Hubert Finn

Personal information
- Full name: Hubert Clement Finn
- Born: 21 December 1900 Canowindra, New South Wales
- Died: 19 May 1952 (aged 51) Dover Heights, New South Wales

Playing information
- Position: Fullback
Club
| Years | Team | Pld | T | G | FG | P |
| 1920–26 | University | 77 | 9 | 8 | 0 | 43 |
Representative
| Years | Team | Pld | T | G | FG | P |
| 1925 | New South Wales | 1 | 0 | 0 | 0 | 0 |
| 1925 | Metropolis | 1 | 0 | 0 | 0 | 0 |
- Source:

= Hubert Finn =

Australian rugby league footballer

Hubert Clement 'Butt' Finn (1900-1952) was an Australian rugby league footballer who played in the 1920s and was also a physician.

==Background==
Finn was born in Canowindra, New South Wales on 21 December 1900, the youngest son of Thomas and Maria Finn.
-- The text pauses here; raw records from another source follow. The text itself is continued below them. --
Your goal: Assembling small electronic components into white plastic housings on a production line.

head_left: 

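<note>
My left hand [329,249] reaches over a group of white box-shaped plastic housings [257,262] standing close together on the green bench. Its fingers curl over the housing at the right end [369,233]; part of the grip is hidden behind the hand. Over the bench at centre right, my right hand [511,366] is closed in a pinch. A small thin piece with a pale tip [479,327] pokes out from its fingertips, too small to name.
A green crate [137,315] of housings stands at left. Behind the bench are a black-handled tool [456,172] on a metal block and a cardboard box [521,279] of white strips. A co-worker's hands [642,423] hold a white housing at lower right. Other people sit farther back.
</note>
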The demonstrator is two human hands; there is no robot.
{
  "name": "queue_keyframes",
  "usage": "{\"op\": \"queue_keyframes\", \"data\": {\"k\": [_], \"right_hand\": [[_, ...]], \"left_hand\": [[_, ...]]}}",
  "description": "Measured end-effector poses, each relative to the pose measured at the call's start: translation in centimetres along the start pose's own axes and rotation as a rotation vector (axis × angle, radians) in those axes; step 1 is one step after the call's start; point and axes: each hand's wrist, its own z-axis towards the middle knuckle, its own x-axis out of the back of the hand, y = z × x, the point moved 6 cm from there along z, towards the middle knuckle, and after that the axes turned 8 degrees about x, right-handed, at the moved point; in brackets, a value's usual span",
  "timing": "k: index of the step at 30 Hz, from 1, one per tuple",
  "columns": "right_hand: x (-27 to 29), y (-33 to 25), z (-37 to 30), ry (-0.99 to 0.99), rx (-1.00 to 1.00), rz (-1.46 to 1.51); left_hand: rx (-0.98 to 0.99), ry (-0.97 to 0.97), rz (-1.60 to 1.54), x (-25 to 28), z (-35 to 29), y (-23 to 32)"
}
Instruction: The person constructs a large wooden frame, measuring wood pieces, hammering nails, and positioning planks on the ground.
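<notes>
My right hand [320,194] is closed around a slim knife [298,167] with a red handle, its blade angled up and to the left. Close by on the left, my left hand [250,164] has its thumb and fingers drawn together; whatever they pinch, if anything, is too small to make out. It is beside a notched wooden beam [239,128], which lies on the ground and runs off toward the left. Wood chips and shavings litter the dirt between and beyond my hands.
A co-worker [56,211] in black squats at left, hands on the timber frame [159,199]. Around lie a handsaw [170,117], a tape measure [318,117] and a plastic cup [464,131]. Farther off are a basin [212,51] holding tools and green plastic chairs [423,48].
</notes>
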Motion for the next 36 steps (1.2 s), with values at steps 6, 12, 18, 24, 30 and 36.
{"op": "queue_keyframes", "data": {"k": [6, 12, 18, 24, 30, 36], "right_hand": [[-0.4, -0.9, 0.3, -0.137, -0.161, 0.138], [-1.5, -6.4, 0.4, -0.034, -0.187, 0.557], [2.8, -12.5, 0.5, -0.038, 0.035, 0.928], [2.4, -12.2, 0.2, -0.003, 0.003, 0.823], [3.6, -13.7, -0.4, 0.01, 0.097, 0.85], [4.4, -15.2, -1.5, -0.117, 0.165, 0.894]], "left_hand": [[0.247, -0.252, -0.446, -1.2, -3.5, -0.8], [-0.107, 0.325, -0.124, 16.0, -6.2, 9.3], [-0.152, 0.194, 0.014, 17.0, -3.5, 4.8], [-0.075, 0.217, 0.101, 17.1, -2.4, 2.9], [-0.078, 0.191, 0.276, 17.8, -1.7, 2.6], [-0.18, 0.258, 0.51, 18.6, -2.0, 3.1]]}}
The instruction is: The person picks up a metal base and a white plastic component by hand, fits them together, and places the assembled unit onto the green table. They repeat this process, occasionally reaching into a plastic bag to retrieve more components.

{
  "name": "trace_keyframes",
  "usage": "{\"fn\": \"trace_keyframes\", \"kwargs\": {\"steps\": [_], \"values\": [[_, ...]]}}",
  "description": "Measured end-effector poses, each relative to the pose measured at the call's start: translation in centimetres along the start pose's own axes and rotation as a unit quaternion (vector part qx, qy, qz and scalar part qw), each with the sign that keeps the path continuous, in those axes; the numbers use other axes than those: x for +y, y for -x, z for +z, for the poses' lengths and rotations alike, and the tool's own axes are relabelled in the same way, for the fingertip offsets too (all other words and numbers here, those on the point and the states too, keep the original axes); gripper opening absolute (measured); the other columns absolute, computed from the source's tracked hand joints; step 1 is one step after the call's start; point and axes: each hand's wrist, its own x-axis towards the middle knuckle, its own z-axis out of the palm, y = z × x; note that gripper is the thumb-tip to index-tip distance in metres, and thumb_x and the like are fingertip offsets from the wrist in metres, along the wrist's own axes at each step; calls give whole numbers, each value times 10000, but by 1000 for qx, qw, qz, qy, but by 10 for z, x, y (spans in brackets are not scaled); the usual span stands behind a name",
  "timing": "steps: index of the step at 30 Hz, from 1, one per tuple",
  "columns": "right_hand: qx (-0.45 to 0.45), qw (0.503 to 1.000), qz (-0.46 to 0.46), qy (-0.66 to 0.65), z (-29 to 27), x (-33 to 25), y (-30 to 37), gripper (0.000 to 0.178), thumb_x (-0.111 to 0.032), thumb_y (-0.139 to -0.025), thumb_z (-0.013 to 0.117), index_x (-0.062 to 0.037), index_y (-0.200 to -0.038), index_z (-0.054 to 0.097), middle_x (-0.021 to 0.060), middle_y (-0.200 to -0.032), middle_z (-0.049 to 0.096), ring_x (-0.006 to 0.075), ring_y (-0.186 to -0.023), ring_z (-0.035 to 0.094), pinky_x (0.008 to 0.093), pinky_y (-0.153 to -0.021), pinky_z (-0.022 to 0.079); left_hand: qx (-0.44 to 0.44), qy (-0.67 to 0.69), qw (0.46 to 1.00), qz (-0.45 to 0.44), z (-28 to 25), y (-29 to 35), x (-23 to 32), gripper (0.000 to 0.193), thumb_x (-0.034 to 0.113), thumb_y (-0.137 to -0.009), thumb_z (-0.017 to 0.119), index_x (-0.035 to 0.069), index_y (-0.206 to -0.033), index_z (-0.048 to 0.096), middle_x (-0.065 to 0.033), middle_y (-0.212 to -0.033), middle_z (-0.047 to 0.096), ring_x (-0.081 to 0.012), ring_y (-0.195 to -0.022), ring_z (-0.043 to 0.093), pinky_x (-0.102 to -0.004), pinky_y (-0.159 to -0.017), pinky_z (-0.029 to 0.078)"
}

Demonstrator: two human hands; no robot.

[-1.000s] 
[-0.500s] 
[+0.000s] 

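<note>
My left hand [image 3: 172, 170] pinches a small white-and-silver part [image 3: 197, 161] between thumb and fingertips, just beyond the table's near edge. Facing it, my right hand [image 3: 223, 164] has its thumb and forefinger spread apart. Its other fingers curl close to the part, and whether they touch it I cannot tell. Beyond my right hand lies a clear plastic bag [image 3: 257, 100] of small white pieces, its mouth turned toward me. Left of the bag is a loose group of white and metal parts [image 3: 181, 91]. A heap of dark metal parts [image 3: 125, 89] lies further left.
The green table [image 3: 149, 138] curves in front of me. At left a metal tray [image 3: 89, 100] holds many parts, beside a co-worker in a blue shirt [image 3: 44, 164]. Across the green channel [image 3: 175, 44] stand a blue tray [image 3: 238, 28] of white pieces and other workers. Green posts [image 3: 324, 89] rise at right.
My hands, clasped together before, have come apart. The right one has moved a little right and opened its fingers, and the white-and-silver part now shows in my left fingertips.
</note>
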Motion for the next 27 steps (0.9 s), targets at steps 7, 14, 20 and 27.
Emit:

He was educated at St Stanislaus College (Bathurst) and then at Sydney University to study medicine.

==Playing career==
In the early 1920s and joined the Sydney University rugby league team for seven seasons between 1920 and 1926. He played Fullback, and the highlight of his career was his appearance in the 1926 Grand Final in which University lost to the South Sydney 11-6. He also captained the club on many occasions.

==Later life and death==
Finn retired after the match, but went on to become the chief medical officer for the NSWRFL, a position he held until his death in 1952. Finn died suddenly at his home Wallangra Road, Dover Heights, New South Wales on 19 May 1952. At the time of his death he was chief medical officer of the N.S.W. Rugby League and the N.S.W. Trotting Club. He also held the rank of squadron leader in the RAAF during the war. He was survived by his wife, a son and a daughter.

A large gathering attended his funeral at St. Terese's Church, Dover Heights. Hubert 'Butt' Finn was buried at South Head Cemetery on 22 May 1952.